Let's say you add a brilliant new feature X, but due to a bug the users can't load the code for that feature so they never see it. How would they know to submit a form feedback for a feature they don't know it's there?
As another example, consider that in 2007 Apple developers were begging for an iPhone SDK, and Steve Jobs crushed their hopes by telling them to just make web apps. A year later Apple came out not just with an iPhone SDK, but with an entire App Store. (Though I suppose some developers [Epic] and users [HN] wish they had just come out with an SDK, and that the iPhone wasn't locked down.)
That being said, they do a lot of user testing of the next big thing before it is revealed publicly.
And yet, Macs will still send usage and performance data to Apple so they can incorporate that information into future product versions and find out about system software issues.
Your SaaS or webpage probably gathers 80% of what Google Analytics does in your log files. It could without doubt provide deeper insights that GA is capable of by adding your own behaviour tracking code (which can be written with the understanding of your specific problem dom ain, rather than be an "everything to everybody" generalised solution).
Nobody is suggesting we shouldn't collect usage and performance data, the thesis here is that we shouldn't send all that directly to the worlds most profitable advertising agency, just because they'll draw us some pretty graphs for free.
I guess the point is not that crash reports and slowdown data aren't useful (they are), but that they tend to give you incremental improvements.
That being said, incremental improvements over a decade can make a big difference, as Apple also demonstrates.
Also, after you've already reached product-market fit, it's important to take your product to its "local maximum".
Quantitative data lets you drill down into different dimensions. Because it is much easier to collect at scale (it's the sum of your users' interaction w/ your product, after all!), it's much easier to make representative decisions.
That sounds creepy as fuck. Did you have informed consent from the users?
Asking what users want is not the right way to do interviews. I advise you read "Just enough research" by Erika Hall. The goal of interviews is to gather enough data points to understand the user needs and struggle, and to know their journey through the product with accuracy, and also understanding why they use or don't use a function. It is not a way to get a "wish list".
Then, designers usually have tons of tools and methods to process this data, take decisions and try creative solutions (usually more than one), and play them back to the users through prototypes to see which ones work better. You can check design thinking as a starter, but there are many more.
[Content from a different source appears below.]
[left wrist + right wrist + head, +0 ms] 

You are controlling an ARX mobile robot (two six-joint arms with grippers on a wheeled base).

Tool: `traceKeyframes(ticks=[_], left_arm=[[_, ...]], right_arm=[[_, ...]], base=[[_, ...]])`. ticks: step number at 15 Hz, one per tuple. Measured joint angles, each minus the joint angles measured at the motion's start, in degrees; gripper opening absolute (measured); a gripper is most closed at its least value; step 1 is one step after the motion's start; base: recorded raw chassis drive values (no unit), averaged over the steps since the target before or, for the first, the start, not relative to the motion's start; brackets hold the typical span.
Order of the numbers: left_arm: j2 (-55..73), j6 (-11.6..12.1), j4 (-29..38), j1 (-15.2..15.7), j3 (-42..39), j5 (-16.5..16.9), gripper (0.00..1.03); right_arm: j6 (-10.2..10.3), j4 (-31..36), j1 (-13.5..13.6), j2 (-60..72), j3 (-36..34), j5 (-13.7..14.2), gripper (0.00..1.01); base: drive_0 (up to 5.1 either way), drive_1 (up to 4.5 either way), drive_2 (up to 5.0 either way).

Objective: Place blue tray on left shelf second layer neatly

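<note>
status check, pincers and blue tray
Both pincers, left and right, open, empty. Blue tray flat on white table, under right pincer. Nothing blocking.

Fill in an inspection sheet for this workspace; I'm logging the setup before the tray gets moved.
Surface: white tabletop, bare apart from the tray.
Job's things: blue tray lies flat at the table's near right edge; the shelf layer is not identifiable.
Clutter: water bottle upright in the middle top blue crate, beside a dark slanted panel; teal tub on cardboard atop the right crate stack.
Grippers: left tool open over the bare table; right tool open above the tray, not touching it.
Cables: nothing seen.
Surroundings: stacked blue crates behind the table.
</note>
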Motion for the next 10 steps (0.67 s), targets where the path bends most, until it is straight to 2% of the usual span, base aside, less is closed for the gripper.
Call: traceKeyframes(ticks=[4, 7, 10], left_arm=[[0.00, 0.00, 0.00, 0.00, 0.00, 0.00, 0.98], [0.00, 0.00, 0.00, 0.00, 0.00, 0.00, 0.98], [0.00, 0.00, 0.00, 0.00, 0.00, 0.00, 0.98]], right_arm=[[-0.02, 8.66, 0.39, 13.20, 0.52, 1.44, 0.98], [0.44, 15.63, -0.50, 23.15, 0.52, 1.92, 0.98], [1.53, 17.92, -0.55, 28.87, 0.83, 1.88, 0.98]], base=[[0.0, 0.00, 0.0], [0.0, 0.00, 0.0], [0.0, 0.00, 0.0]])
Leads are useless without measuring how many people bounced off your shitty online shop, because they couldn't understand your UI.
Staying time is useless without measuring closed tabs, because your website is unreadable with ads.
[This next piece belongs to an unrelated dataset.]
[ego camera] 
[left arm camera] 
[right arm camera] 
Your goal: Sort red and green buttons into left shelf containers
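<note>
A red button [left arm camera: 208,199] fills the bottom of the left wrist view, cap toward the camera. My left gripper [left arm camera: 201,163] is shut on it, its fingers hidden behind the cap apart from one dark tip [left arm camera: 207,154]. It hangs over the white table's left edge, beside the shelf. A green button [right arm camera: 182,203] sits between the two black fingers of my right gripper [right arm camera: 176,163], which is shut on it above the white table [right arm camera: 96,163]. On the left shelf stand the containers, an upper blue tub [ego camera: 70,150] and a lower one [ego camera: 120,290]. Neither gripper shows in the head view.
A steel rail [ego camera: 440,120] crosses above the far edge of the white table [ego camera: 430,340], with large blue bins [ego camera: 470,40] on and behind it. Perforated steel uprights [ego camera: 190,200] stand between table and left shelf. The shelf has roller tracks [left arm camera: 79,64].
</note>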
The irony behind it is that ad metrics are used to buy/sell a website's worth for ads. Sometimes I feel like it's like a bubble that's invented on purpose to not have a measurable outcome of anything.
But I agree they measure the wrong end points or rather they measure too many end points for me to make sense of which one is better. The goal of overall traffic sometimes works against keeping bounce rates low or staying time high.
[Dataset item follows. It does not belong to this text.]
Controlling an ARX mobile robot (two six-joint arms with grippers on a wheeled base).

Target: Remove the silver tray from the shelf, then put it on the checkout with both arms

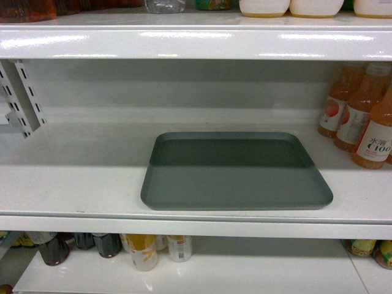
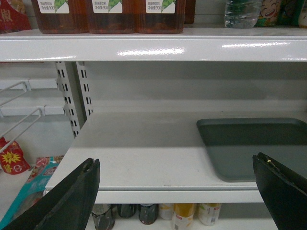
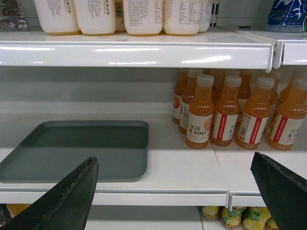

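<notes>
Head view: we see the silver tray (image 1: 236, 170) lying flat on the middle shelf (image 1: 73, 177), its front edge close to the shelf's front lip. Orange juice bottles (image 1: 361, 116) stand at the right end of the same board, apart from the tray. Neither gripper appears in this view.

Left wrist view: our left gripper (image 2: 177, 191) has its two black fingers spread wide apart, with nothing between them. It sits in front of the shelf lip, not touching the board. The tray (image 2: 254, 146) lies ahead and to the right, its left rim between the two fingers but nearer the right one. Brown drink jugs (image 2: 110, 14) stand on the board above.

Right wrist view: our right gripper (image 3: 175, 191) is likewise spread wide and holds nothing. The tray (image 3: 81, 146) lies ahead and to the left, its right rim between the two fingers. The juice bottles (image 3: 230, 112) stand just right of the tray, not touching it. White bottles (image 3: 120, 14) occupy the upper board.
</notes>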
In the end you would think products sold matters. But an over promising website will over hype and under deliver causing returns or bad reviews which may affect future sales. The message has to describe the product but still meet the market's demand.
I would disagree on user research. It works on certain types of broad questions like messaging and branding. It's probably overused though.
Understanding > Knowledge
Understanding builds better product. Full stop.
Feedback loops. Hypothesis, experiment, compare expected vs actual. Lather, rinse, repeat.
QA, test, analytics are for verifying you're on track, that your predictions are useful. Nothing more.
They're not for charting a course, planning a journey.